Try varying the location of your CTA button

For example by making some CTAs more prominent than others. It can make a big difference when the button is placed above the fold so readers can immediately see it without having to scroll.

Consider using arrows (→) and other visual elements to guide the reader

Some of the most successful CTAs out there have arrows pointing at them. It creates a sense of direction and guides the visitor to an important element on the page. This is a way of prioritizing information and creating a flow.

4. Test images (or no images)

A/B test images in emails

Image is a powerful tool to convince your customers to act. Experimenting with images is a fun way to get the pulse of your readers to see what types of images they respond to and how your images can drive engagement. 

Here are some ideas of what images you can test:

  • Image of people versus a product is a good place to start
  • One versus multiple images
  • Text on image versus no text
  • Screenshot of a video
  • Animated GIF versus a static image
  • Serious straightforward image against a goofy one
  • Colorful visuals versus black and white visuals
  • A stock image stacks versus an image of your employees or customers in action
Want to know all about images in emails?

Read our guide to using email images, where we go in-depth about what images to use for your next newsletter.

5. Test your preheader text

When customers receive your email, the subject and preheader text will be the key elements they use to determine if opening and interacting with your email is worth their time.

The preheader text is like a continuation of a subject line, so you can test it in the same ways as a subject line: ask a question, create a sense of urgency and so on.
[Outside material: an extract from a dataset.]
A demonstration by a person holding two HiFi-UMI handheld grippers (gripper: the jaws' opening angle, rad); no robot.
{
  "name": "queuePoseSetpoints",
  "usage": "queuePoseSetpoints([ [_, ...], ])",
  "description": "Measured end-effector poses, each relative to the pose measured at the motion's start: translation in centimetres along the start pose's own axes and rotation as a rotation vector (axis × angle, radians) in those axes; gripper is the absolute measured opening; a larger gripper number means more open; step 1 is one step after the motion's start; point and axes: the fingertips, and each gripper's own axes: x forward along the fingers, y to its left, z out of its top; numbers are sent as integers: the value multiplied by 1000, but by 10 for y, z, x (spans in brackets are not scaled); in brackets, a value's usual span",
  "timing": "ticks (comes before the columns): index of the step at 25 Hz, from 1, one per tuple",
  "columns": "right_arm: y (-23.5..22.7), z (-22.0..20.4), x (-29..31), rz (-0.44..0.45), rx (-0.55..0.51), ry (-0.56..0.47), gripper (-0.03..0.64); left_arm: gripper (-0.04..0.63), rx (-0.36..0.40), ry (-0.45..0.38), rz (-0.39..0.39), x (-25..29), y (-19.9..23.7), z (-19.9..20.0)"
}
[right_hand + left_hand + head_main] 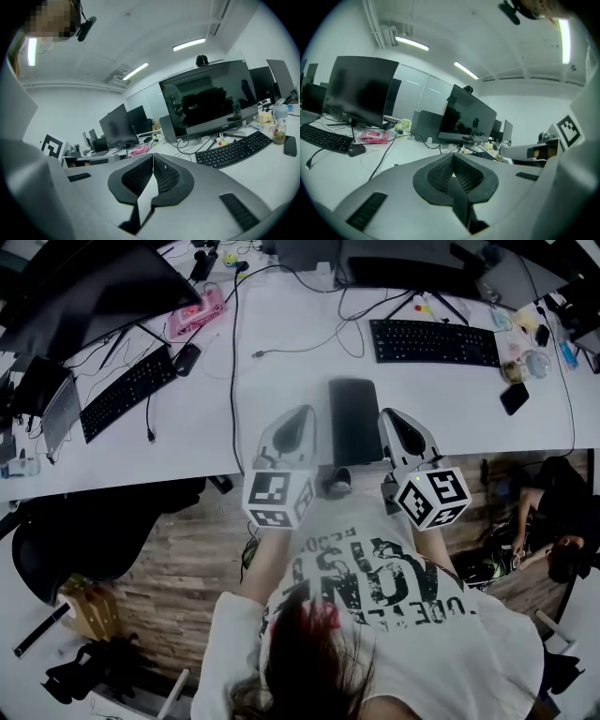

Don’t repeat the same information that’s already in your subject line. Instead, use the space to elaborate on the subject line.

Preheader a/b testing in emails

As you’ve learned, there is nothing mysterious or complicated about A/B testing. In fact, email marketing is much harder without A/B testing. Your campaigns will not improve without learning what works and what doesn’t.

With MailerLite, it’s super easy to set up an A/B test. Start small and try testing your subject line to improve your open rates. Once you get the hang of it, you can go on and try one of the A/B tests above.

The only challenging thing about A/B testing is that you’re never really done. There is no end to what can be tested and what knowledge can be gleaned from testing. If something works well in a few A/B split tests – keep doing it, and move on to test another aspect of your email. Also remember, what works today will not necessarily work tomorrow.

Ready to have fun? Start A/B testing today to improve your email conversions tomorrow.